Action item:
Include in the reply only the lines from the start of the data below through the line containing "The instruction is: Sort", reproduced exactly and with no pictures.

* * * * * * *

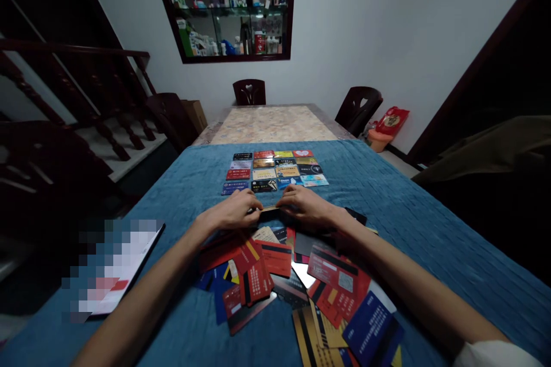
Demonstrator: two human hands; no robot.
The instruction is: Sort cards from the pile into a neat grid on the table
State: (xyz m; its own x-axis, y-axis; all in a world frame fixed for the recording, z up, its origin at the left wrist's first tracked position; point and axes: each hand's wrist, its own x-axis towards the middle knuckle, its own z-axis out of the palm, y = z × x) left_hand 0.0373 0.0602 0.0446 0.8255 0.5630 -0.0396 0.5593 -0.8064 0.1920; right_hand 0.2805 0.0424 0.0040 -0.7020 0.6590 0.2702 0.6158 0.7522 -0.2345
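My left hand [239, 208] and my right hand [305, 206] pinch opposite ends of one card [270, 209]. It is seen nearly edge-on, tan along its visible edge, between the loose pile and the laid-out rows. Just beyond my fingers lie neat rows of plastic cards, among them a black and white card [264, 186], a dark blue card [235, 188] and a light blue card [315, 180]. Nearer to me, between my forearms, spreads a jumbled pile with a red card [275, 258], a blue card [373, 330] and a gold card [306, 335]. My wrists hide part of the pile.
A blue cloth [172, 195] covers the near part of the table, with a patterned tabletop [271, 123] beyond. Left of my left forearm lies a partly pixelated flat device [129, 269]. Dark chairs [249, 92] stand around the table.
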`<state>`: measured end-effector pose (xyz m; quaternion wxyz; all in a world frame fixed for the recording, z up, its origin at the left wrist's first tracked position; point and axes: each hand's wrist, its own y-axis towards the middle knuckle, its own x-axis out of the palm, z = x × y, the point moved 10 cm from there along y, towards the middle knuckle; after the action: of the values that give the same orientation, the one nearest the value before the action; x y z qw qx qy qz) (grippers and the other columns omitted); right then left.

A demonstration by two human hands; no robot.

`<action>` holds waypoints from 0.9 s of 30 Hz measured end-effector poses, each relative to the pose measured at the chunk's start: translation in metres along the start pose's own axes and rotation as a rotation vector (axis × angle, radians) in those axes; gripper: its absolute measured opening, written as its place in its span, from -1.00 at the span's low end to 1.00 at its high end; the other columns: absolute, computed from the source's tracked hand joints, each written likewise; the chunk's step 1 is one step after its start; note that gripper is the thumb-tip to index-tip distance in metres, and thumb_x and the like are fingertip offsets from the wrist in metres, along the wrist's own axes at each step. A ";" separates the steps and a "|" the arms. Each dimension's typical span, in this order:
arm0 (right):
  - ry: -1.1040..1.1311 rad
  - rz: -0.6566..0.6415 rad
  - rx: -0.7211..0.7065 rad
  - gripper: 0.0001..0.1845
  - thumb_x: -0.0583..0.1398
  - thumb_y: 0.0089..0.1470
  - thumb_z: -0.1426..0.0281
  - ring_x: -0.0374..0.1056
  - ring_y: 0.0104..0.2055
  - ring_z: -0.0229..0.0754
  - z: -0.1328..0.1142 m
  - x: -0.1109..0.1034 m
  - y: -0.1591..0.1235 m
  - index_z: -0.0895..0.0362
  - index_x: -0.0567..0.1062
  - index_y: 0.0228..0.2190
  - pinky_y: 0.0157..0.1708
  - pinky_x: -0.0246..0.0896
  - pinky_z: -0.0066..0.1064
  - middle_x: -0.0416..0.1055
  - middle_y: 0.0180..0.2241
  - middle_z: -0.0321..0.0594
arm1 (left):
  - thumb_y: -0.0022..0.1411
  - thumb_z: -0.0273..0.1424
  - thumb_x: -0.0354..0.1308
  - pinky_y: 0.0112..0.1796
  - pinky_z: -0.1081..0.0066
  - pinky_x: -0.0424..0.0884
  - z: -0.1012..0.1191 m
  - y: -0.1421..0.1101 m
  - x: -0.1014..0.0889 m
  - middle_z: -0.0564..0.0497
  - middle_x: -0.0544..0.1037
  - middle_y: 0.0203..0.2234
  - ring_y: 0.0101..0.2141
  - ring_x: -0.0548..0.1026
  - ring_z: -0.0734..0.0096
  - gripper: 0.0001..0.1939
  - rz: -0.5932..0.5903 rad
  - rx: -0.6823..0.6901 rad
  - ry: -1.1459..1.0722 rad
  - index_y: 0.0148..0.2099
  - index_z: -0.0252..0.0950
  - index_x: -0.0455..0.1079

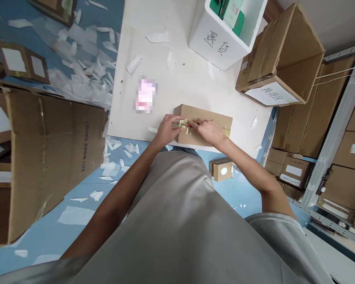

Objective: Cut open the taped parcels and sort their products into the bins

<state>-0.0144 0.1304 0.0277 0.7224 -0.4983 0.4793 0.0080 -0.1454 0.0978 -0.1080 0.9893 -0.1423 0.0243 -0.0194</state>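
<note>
A closed brown cardboard box point(205, 112) lies on the white table in front of me, shiny clear tape point(182, 123) across its left part. My left hand point(168, 129) grips the box's left end, fingers and thumb bent onto the taped top. From the right, my right hand point(208, 129) reaches over the box with its fingers bent down close to the tape. A tiny red spot point(189, 125) shows at its fingertips; whatever they pinch is too small to name. More tape point(226, 131) glints at the box's right end.
Paper scraps point(158, 37) and a blurred-out pink item point(146, 96) lie on the table point(127, 126). Behind stand a white bin point(215, 43) and an open carton point(263, 59). A large carton point(56, 154) is at left, loaded shelves point(319, 157) at right, a small box point(221, 169) below.
</note>
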 end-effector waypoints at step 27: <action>-0.016 -0.022 -0.079 -0.51 0.05 0.46 0.73 0.71 0.04 0.08 0.121 0.065 -0.072 0.24 0.63 0.18 -0.17 0.42 -0.31 0.70 0.09 0.18 | 0.41 -0.12 0.36 0.18 0.04 0.62 0.026 -0.026 0.011 -0.20 0.64 0.23 0.15 0.64 0.00 -0.59 0.539 -0.063 0.289 0.19 -0.18 0.57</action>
<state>0.1389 0.1514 0.0389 0.7061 -0.5315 0.4674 0.0227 -0.1340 0.0797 -0.0764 0.9402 -0.1570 0.2025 0.2245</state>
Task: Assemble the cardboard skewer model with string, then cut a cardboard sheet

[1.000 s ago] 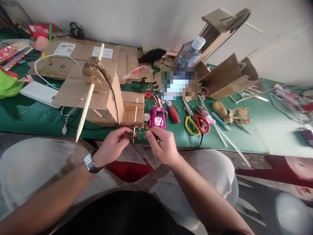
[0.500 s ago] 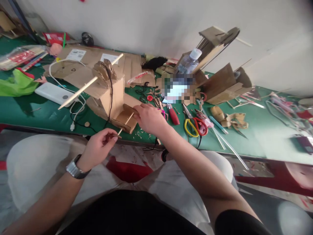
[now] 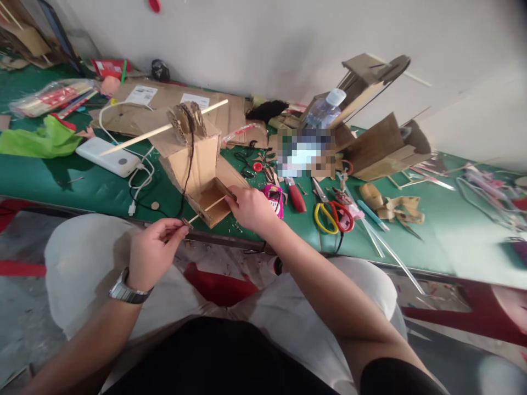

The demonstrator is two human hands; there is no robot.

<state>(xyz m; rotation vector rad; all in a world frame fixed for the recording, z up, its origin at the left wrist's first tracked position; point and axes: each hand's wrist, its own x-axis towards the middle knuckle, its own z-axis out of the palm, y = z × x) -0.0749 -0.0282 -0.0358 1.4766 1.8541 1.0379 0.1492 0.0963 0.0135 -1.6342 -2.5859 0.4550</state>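
Note:
A brown cardboard model [image 3: 200, 162] stands at the table's front edge, with an open box-like base. A thin wooden stick [image 3: 216, 203] runs across this base and out through its near left wall. At the stick's left end, my left hand [image 3: 153, 249] is closed in a pinch on a small cardboard disc [image 3: 188, 224]. My right hand [image 3: 256, 209] is closed on the base's right wall [image 3: 228, 188], steadying fingers partly hidden. On top of the model, corrugated discs [image 3: 187, 122] carry a black cord [image 3: 190, 159] and a thicker wooden rod [image 3: 138, 138].
Right of the model lie a pink toy-like item [image 3: 273, 198], a red-handled tool [image 3: 296, 197] and scissors [image 3: 329, 211]. A white power bank [image 3: 107, 156] with cable sits left. Behind are flat cardboard [image 3: 233, 112], a plastic bottle [image 3: 325, 109] and another cardboard build [image 3: 376, 148].
The camera view has shifted, so the table's things appear farther right. My left hand and the disc sit a little farther from the base, with more stick showing between. Both hands keep their grip.

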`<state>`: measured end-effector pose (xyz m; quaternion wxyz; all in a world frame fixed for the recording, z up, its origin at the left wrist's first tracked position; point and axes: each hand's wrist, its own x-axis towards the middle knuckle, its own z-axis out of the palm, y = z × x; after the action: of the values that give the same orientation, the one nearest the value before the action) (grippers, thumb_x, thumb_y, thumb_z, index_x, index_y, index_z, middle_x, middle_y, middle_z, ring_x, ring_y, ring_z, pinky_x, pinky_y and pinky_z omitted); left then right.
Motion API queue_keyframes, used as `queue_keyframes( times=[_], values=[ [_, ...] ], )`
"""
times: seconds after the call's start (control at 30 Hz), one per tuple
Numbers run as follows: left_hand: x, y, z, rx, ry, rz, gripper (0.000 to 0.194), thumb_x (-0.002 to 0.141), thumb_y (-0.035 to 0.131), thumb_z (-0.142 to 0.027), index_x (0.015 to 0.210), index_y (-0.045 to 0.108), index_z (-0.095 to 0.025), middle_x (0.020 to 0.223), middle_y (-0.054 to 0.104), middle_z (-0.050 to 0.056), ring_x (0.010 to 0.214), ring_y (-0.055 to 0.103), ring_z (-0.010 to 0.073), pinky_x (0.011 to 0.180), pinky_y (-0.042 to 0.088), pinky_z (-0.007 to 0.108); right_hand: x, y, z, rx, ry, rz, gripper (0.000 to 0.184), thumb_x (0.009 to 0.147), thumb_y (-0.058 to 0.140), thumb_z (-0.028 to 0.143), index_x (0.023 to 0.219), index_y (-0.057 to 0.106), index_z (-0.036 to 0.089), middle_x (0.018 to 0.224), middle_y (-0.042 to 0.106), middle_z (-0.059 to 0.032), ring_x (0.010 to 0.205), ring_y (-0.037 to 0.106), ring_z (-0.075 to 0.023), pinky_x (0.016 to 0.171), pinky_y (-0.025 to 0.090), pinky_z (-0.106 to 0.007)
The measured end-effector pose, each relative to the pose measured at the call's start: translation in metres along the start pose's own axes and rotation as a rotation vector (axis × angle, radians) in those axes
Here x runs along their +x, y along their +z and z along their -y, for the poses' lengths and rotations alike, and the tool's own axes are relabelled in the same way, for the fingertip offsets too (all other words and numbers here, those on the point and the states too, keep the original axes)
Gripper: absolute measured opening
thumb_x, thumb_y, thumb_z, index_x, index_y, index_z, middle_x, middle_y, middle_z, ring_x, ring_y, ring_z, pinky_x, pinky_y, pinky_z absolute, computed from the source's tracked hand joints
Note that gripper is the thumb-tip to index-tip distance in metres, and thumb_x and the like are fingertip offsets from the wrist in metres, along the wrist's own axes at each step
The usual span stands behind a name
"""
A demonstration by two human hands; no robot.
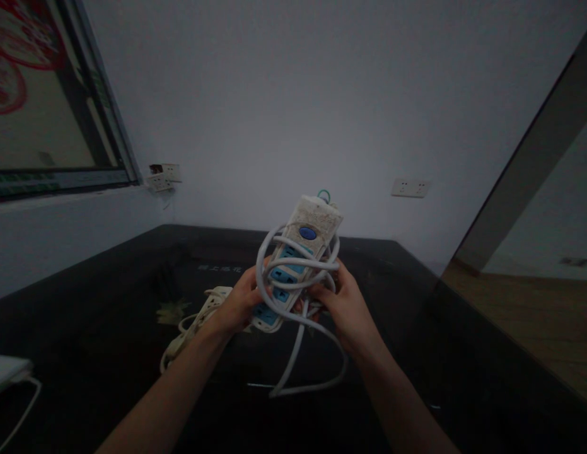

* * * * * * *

Completed task:
Demonstrator: two human hands; no robot.
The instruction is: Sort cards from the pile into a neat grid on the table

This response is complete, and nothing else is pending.